CLSA wrote in its latest note, “Form is temporary, class is permanent.” It said that FY25 was a relatively weak year for Bajaj Finance, with growth moderating to 26% and Return on Equity (ROE) declining to 19% (for 9MFY25), driven by higher credit costs.
However, with asset quality concerns easing, CLSA expects Bajaj Finance to regain its ‘class’ from FY26 onward.
The foreign brokerage believes investor attention will shift from net interest margins (NIMs) and asset quality to growth.
Further, CLSA said that even if Return on Assets (ROA) declines from 4% currently to 3.5% over the next five years, a 25% annual growth in assets under management (AUM) would still translate to a healthy 22–23% CAGR in profit after tax (PAT).
Among large-cap stocks under its coverage and potentially across the Indian market, CLSA sees no other company offering such a healthy PAT growth over the next 3–5 years.

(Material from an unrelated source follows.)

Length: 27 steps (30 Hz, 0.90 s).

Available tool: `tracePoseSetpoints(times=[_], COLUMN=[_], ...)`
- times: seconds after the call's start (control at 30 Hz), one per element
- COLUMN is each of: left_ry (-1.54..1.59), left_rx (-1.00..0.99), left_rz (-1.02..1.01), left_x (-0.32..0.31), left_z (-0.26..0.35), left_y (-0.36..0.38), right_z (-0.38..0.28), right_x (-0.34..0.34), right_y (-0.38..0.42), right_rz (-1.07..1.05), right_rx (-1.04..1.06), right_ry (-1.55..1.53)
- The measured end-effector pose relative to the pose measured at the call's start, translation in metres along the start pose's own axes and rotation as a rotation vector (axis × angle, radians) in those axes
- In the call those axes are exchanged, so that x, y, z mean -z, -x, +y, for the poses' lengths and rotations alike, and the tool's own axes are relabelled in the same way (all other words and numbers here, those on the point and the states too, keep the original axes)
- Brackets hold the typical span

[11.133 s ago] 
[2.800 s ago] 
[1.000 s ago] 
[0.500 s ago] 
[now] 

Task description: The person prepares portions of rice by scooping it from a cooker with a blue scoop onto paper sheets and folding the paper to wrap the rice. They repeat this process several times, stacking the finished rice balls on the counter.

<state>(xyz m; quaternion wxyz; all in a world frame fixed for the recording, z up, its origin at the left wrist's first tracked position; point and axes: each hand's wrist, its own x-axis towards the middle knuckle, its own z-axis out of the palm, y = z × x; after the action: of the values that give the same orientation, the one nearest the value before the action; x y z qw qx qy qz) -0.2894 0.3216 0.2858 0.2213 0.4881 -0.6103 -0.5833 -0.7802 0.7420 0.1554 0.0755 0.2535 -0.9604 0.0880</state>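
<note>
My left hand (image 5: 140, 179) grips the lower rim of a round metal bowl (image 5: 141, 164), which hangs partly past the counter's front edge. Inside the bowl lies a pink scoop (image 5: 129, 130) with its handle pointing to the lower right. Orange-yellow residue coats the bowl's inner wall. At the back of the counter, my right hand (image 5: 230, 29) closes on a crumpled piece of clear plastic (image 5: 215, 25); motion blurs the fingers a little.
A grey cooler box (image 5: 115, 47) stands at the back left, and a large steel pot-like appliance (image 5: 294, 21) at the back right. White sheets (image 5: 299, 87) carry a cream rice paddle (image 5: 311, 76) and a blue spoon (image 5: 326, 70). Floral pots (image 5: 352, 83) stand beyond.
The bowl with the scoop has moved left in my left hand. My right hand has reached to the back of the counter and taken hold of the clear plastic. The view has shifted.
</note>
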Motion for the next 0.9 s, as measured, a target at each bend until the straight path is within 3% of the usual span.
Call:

Of the 35 analysts that have coverage on Bajaj Finance, 25 of them have a ‘Buy’ rating, while five each have a ‘Hold’ and ‘Sell’ recommendation.
Shares of Bajaj Finance Ltd. settled 1.48% lower on Monday at ₹8,590.10. The stock has fallen in four out of the last five trading sessions. The stock has corrected 7% from its recent high of ₹9,260.05, which it had hit on March 25, 2025.